The database is designed so that everything is segmented by CustomerID, even if there is a single customer on a database.
Scripts are created to migrate all customer data to a new database if needed, and then only that customer's connection string needs to be updated to point to the new location.
This allows for using a single database at first, and then easily segmenting later on once you've got a large number of clients, or more commonly when you have a couple of customers that overuse the system.
I've found that restoring specific customer data is really tough when all the data is in the same database, but managing upgrades is much simpler.
When using a single database per customer, you run into a huge problem of keeping all customers running at the same schema version, and that doesn't even consider backup jobs on a whole bunch of customer-specific databases. Naturally restoring data is easier, but if you make sure not to permanently delete records (just mark with a deleted flag or move to an archive table), then you have less need for database restore in the first place.

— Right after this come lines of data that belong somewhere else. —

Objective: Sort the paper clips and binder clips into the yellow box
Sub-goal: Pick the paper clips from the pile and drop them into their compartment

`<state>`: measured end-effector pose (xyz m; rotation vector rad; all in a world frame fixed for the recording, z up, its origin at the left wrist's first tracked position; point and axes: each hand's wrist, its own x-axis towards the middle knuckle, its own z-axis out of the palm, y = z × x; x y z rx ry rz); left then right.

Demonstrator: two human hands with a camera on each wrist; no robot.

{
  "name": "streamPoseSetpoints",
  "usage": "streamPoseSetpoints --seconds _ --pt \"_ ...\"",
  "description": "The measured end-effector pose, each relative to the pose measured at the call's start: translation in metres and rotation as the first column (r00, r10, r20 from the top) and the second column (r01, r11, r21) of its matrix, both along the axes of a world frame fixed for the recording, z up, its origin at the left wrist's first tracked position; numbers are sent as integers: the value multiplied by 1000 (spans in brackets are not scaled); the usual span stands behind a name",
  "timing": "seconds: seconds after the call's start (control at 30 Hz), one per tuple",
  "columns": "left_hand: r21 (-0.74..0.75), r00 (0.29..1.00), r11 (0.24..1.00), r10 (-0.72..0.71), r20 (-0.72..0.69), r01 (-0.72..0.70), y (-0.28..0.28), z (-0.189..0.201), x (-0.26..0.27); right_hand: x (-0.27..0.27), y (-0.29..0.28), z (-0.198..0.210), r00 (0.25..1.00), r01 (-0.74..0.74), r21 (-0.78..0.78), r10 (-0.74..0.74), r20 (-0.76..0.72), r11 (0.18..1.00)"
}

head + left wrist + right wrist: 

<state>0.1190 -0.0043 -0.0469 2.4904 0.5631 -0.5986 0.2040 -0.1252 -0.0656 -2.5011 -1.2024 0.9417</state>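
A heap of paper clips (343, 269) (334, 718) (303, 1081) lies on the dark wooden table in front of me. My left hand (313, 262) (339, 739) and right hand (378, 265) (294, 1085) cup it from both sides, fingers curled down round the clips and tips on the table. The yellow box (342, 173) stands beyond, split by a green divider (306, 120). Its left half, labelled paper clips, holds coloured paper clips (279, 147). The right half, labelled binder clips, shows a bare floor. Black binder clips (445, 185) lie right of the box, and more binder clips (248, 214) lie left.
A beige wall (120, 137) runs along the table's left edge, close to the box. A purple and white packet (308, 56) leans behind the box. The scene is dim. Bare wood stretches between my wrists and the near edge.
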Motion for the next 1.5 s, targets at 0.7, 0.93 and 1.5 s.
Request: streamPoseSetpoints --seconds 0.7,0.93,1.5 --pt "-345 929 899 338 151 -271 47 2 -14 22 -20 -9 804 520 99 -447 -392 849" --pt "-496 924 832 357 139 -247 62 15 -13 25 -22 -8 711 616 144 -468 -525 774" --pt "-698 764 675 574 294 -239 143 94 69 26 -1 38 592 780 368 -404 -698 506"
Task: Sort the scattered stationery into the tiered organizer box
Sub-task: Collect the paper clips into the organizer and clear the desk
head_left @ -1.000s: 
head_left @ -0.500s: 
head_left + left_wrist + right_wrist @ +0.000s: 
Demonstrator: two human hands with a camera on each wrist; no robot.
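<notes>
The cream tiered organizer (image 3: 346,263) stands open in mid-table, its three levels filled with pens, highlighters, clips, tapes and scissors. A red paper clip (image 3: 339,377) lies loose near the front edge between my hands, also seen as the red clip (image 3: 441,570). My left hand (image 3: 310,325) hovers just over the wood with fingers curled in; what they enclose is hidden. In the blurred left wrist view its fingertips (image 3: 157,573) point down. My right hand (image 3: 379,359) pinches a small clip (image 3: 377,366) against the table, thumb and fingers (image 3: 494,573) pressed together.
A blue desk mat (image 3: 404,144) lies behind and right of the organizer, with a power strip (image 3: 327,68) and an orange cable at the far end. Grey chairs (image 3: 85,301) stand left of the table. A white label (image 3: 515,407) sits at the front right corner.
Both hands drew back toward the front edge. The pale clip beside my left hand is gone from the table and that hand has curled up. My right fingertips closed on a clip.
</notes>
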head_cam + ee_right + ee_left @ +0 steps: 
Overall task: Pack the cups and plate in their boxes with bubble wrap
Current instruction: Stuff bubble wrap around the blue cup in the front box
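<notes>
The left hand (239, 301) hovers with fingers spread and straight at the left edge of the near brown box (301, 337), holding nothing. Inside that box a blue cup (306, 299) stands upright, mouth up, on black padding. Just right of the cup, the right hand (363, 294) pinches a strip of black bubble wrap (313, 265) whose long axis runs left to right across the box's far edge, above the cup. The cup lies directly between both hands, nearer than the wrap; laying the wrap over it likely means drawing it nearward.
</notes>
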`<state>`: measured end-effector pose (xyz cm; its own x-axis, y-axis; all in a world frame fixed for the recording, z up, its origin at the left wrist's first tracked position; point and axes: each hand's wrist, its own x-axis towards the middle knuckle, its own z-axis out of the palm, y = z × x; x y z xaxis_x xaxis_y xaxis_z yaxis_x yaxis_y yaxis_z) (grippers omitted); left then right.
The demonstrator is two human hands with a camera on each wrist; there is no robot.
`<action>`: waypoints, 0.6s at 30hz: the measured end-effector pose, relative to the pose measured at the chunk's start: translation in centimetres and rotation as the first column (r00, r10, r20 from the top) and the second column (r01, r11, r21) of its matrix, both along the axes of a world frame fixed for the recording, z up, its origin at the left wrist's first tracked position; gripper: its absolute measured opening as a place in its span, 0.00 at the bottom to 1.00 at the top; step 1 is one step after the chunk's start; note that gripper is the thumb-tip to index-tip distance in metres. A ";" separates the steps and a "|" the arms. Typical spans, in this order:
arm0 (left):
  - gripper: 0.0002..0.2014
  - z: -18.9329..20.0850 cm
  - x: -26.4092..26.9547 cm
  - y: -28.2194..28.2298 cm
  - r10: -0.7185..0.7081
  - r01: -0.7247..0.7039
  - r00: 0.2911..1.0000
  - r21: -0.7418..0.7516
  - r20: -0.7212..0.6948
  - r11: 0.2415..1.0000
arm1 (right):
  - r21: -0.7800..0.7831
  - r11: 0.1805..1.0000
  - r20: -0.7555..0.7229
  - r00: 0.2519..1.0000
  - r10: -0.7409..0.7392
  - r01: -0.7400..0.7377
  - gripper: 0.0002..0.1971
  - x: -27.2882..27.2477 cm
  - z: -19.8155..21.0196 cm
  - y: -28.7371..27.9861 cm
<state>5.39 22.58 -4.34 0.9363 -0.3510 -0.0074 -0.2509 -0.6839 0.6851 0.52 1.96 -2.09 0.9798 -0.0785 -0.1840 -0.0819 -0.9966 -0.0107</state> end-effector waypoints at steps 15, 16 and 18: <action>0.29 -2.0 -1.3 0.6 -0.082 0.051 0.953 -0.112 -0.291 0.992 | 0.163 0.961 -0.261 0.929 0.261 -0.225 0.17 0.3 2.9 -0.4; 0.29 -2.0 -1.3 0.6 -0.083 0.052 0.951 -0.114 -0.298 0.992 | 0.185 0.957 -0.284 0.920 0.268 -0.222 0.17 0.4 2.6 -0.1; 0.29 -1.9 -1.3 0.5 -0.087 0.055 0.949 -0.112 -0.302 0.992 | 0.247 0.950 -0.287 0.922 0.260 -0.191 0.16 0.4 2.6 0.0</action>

To keep it simple. You can be sure that your client is only seeing their data. The client with fewer records doesn't have to pay the penalty of having to compete with hundreds of thousands of records that may be in the database but not theirs. I don't care how well everything is indexed and optimized there will be queries that determine that they have to scan every record.
Well, what if one of your clients tells you to restore to an earlier version of their data due to some botched import job or similar? Imagine how your clients would feel if you told them "you can't do that, since your data is shared between all our clients" or "Sorry, but your changes were lost because client X demanded a restore of the database".
As for the pain of upgrading 1000 database servers at once, some fairly simple automation should take care of that. As long as each database maintains an identical schema, then it won't really be an issue. We also use the database per client approach, and it works well for us.
Here is an article on this exact topic (yes, it is MSDN, but it is a technology independent article): http://msdn.microsoft.com/en-us/library/aa479086.aspx.
Another discussion of multi-tenancy as it relates to your data model here: http://www.ayende.com/Blog/archive/2008/08/07/Multi-Tenancy--The-Physical-Data-Model.aspx
Scalability. Security. Our company uses 1 DB per customer approach as well. It also makes code a bit easier to maintain as well.
In regulated industries such as health care it may be a requirement of one database per customer, possibly even a separate database server.
The simple answer to updating multiple databases when you upgrade is to do the upgrade as a transaction, and take a snapshot before upgrading if necessary. If you are running your operations well then you should be able to apply the upgrade to any number of databases.
Clustering is not really a solution to the problem of indices and full table scans. If you move to a cluster, very little changes. If you have have many smaller databases to distribute over multiple machines you can do this more cheaply without a cluster. Reliability and availability are considerations but can be dealt with in other ways (some people will still need a cluster but majority probably don't).
I'd be interested in hearing a little more context from you on this because clustering is not a simple topic and is expensive to implement in the RDBMS world. There is a lot of talk/bravado about clustering in the non-relational world Google Bigtable etc. but they are solving a different set of problems, and lose some of the useful features from an RDBMS.
There are a couple of meanings of "database"
the hardware box
the running software (e.g. "the oracle")
the particular set of data files
the particular login or schema
It's likely Joel means one of the lower layers. In this case, it's just a matter of software configuration management... you don't have to patch 1000 software servers to fix a security bug, for example.
I think it's a good idea, so that a software bug doesn't leak information across clients. Imagine the case with an errant where clause that showed me your customer data as well as my own.